WASHINGTON — In a rare, bipartisan defeat for President Barack Obama, the Senate voted overwhelmingly Wednesday to block the transfer of Guantanamo Bay detainees to the United States and denied the administration the millions it sought to close the prison.

Democrats lined up with Republicans in the 90-6 vote that came on the heels of a similar move a week ago in the House.

The president readied a speech for today on the U.S. fight against terrorism.

Obama has vowed to close the prison by January, and the Senate's vote was not the final word on the matter.

It will be next month at the earliest before Congress completes work on the legislation, giving the White House time pursue a compromise that would allow the president to fulfill his pledge.

Obama's maneuvering room was further constrained during the day when FBI Director Robert Mueller told a congressional panel that he had concerns about bringing Guantanamo Bay detainees to prisons in the United States.

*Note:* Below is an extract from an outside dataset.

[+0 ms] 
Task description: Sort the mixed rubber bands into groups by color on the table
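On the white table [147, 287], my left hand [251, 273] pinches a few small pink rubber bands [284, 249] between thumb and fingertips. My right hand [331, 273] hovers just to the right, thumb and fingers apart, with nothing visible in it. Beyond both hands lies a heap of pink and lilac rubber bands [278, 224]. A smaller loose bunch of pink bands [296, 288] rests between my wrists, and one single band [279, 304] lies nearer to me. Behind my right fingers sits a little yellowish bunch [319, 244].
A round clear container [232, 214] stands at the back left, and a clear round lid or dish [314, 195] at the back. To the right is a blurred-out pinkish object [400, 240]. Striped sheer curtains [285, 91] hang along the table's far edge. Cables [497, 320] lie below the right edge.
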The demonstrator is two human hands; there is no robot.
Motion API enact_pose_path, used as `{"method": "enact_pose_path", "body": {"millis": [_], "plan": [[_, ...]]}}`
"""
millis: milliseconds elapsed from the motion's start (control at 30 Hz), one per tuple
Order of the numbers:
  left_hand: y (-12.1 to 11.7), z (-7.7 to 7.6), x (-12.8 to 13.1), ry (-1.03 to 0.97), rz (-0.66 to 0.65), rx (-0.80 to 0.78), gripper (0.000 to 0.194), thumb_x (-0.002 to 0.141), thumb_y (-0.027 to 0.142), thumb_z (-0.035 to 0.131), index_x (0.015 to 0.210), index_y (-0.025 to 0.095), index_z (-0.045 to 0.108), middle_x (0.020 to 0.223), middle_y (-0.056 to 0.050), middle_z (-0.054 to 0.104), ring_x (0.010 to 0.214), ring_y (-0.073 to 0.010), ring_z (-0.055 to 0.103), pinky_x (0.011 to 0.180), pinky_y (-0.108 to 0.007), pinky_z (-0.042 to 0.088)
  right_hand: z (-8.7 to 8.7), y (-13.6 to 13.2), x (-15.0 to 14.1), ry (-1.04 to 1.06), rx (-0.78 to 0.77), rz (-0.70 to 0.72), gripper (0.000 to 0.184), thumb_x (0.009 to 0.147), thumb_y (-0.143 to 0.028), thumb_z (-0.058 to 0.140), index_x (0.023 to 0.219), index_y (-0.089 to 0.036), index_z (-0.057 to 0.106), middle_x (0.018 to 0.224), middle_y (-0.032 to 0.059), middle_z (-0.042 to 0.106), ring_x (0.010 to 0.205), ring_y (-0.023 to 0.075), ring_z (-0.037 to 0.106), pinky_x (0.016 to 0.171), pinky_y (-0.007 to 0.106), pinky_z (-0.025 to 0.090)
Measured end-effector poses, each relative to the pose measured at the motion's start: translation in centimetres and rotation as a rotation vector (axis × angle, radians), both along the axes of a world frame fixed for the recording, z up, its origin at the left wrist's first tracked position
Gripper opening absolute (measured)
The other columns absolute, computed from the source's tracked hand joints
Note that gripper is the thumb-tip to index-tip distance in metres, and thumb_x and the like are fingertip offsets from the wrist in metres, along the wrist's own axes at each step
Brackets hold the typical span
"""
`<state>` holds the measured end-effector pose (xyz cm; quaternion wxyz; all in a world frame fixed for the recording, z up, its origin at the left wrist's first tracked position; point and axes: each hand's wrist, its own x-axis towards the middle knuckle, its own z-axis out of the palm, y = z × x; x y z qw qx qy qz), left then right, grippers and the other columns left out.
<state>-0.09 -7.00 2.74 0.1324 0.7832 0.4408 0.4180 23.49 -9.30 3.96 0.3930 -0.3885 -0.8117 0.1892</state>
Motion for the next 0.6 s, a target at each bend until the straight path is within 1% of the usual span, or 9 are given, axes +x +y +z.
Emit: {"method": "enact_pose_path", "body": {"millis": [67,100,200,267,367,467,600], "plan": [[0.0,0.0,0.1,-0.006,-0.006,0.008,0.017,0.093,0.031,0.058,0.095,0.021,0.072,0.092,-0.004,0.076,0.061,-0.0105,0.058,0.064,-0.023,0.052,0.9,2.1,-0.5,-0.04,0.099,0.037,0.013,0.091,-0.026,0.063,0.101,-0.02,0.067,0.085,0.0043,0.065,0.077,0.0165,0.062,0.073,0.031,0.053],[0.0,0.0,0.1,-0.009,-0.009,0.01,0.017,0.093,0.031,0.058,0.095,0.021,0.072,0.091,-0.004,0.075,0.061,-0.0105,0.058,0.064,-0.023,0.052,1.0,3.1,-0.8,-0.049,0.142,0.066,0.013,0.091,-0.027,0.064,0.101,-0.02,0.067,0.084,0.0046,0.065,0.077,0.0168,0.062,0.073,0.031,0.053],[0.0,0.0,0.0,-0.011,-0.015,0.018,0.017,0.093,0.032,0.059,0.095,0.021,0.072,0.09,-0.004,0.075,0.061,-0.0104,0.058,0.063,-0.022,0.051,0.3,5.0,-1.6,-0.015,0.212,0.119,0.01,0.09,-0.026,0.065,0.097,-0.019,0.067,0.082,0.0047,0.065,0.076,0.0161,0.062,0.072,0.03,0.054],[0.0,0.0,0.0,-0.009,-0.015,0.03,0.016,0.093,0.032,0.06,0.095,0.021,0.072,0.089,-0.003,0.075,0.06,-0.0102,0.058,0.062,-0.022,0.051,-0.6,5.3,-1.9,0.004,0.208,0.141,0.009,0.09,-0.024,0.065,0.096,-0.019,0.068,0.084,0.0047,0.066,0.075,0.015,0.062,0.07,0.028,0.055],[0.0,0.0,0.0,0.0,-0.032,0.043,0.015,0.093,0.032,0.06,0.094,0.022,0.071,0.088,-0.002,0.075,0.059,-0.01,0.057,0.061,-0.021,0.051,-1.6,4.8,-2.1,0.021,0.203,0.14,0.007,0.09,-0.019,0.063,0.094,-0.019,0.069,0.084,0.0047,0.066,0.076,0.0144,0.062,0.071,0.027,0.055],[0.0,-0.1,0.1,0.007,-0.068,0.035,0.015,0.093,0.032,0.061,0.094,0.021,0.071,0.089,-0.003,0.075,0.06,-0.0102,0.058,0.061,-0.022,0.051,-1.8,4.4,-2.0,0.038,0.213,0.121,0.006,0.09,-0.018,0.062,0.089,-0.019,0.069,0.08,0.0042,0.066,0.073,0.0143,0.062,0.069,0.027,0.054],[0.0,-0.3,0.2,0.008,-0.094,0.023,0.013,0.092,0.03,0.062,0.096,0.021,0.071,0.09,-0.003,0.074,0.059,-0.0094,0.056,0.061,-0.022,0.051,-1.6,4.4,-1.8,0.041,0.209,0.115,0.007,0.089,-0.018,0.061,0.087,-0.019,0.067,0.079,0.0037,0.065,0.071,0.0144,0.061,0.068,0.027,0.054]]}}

Among the risks is "the potential for individuals undertaking attacks in the United States," Mueller said.

After the Senate vote, White House press secretary Robert Gibbs said, "The president understands that his most important job is to keep the American people safe and that he is not going to make any decision or any judgment that imperils the safety of the American people."

He added that Obama has not yet decided where some of the detainees will be sent.

The administration had asked for $80 million to close the facility.

In spite of lawmakers' concerns, the Obama administration plans to send a top al-Qaida suspect held at Guantanamo y to New York to stand trial for the deadly 1998 bombings of U.S. embassies in Africa, an administration official said Wednesday. The suspect, Ahmed Ghailani, would be the first Guantanamo detainee brought to the United States and the first to face trial in a civilian criminal court.

The official, speaking on condition of anonymity because the person was not authorized to disclose the decision, said the administration plans to announce today that Ghailani will be brought to trial for the embassy attacks. Justice Department spokesman Dean Boyd declined to comment.